# Work instruction
Of all the lines below, return only those starting with the line holding "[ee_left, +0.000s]" and going on through the line holding "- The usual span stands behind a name", exactly as written.
- - - - - - -
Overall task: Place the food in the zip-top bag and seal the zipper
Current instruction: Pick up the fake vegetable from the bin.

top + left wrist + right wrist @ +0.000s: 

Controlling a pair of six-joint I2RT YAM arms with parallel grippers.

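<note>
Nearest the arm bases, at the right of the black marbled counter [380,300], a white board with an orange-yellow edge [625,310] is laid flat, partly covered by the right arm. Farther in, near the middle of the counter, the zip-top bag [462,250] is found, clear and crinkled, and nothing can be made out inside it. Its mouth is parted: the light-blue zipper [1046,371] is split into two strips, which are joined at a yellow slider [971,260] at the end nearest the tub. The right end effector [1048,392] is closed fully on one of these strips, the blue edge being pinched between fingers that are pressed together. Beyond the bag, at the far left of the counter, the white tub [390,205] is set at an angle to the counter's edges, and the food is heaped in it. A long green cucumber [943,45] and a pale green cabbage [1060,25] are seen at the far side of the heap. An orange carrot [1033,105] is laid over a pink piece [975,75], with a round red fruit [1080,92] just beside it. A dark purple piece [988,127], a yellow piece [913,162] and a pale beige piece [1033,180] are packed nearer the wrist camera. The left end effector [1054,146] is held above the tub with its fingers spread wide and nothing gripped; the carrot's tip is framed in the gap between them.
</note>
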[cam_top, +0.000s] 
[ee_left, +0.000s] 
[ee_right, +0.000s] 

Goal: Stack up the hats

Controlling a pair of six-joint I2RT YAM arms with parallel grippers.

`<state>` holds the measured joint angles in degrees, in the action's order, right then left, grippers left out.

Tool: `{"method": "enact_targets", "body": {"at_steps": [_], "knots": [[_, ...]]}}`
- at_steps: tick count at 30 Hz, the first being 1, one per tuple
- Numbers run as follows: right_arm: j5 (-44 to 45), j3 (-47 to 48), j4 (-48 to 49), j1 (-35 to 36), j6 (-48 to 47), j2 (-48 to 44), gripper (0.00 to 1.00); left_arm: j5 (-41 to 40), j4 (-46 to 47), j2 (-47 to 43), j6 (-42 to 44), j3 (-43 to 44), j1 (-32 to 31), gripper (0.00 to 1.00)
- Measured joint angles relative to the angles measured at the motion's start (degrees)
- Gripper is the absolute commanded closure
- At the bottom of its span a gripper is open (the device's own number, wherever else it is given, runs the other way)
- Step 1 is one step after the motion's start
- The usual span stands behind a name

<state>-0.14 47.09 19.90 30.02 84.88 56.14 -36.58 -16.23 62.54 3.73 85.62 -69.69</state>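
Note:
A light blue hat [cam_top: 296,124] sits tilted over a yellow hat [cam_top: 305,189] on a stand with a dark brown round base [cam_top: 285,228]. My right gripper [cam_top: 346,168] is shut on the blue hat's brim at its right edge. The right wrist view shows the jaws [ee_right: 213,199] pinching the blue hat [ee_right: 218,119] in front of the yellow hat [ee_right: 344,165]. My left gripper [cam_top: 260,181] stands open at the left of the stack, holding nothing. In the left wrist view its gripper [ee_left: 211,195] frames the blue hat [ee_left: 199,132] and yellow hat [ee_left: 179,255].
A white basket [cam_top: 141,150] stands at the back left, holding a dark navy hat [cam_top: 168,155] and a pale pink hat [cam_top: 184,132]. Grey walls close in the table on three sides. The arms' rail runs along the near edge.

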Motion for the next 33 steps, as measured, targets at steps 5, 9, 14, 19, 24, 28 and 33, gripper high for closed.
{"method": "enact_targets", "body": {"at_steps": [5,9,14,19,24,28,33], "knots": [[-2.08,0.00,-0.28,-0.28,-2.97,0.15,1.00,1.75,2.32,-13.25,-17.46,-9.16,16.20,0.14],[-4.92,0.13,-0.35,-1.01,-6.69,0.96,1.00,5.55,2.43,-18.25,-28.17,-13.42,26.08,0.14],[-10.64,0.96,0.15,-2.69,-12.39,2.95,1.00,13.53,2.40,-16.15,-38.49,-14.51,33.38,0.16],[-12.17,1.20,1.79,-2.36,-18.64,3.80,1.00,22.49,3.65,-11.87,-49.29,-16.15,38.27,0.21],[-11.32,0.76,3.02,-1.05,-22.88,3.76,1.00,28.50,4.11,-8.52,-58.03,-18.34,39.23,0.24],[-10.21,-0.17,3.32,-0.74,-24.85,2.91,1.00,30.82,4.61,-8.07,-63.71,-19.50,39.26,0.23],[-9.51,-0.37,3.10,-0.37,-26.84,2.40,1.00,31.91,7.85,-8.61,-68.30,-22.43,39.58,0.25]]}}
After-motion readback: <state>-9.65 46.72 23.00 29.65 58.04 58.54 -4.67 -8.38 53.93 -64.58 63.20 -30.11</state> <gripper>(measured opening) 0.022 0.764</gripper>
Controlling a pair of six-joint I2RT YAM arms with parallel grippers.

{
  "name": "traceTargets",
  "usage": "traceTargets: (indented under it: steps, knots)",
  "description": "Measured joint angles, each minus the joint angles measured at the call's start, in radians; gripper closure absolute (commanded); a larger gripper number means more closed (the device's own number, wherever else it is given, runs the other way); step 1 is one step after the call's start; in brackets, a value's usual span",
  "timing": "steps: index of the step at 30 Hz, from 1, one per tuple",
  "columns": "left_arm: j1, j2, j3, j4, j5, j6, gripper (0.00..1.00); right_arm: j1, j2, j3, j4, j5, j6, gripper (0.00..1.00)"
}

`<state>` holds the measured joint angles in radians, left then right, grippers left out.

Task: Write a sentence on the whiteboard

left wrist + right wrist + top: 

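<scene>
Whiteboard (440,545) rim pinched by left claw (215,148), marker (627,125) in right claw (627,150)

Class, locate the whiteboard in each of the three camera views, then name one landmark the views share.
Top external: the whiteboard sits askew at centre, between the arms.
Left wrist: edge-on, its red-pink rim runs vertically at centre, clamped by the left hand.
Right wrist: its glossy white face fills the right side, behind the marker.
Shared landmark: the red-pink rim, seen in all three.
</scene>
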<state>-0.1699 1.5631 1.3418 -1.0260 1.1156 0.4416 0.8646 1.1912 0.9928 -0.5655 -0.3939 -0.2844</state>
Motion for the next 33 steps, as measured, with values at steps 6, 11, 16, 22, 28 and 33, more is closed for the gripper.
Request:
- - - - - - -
# Answer area
[ee_left, +0.000s] 
[ee_right, +0.000s] 

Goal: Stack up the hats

Controlling a pair of six-joint I2RT YAM arms with parallel grippers.

`<state>` holds the measured joint angles in degrees, in the action's order, right then left, grippers left out.

Tool: `{"method": "enact_targets", "body": {"at_steps": [_], "knots": [[_, ...]]}}`
- at_steps: tick count at 30 Hz, the first being 1, one per tuple
- Numbers run as follows: right_arm: j5 (-44 to 45), j3 (-47 to 48), j4 (-48 to 49), j1 (-35 to 36), j6 (-48 to 47), j2 (-48 to 44), gripper (0.00 to 1.00); left_arm: j5 (-41 to 40), j4 (-46 to 47), j2 (-47 to 43), j6 (-42 to 44), j3 (-43 to 44), j1 (-32 to 31), gripper (0.00 to 1.00)
- Measured joint angles relative to the angles measured at the motion's start (degrees)
- Gripper is the absolute commanded closure
- At the bottom of its span a gripper is open (the device's own number, wherever else it is given, runs the other way)
- Step 1 is one step after the motion's start
- The usual span stands behind a name

No further output is given for this exercise.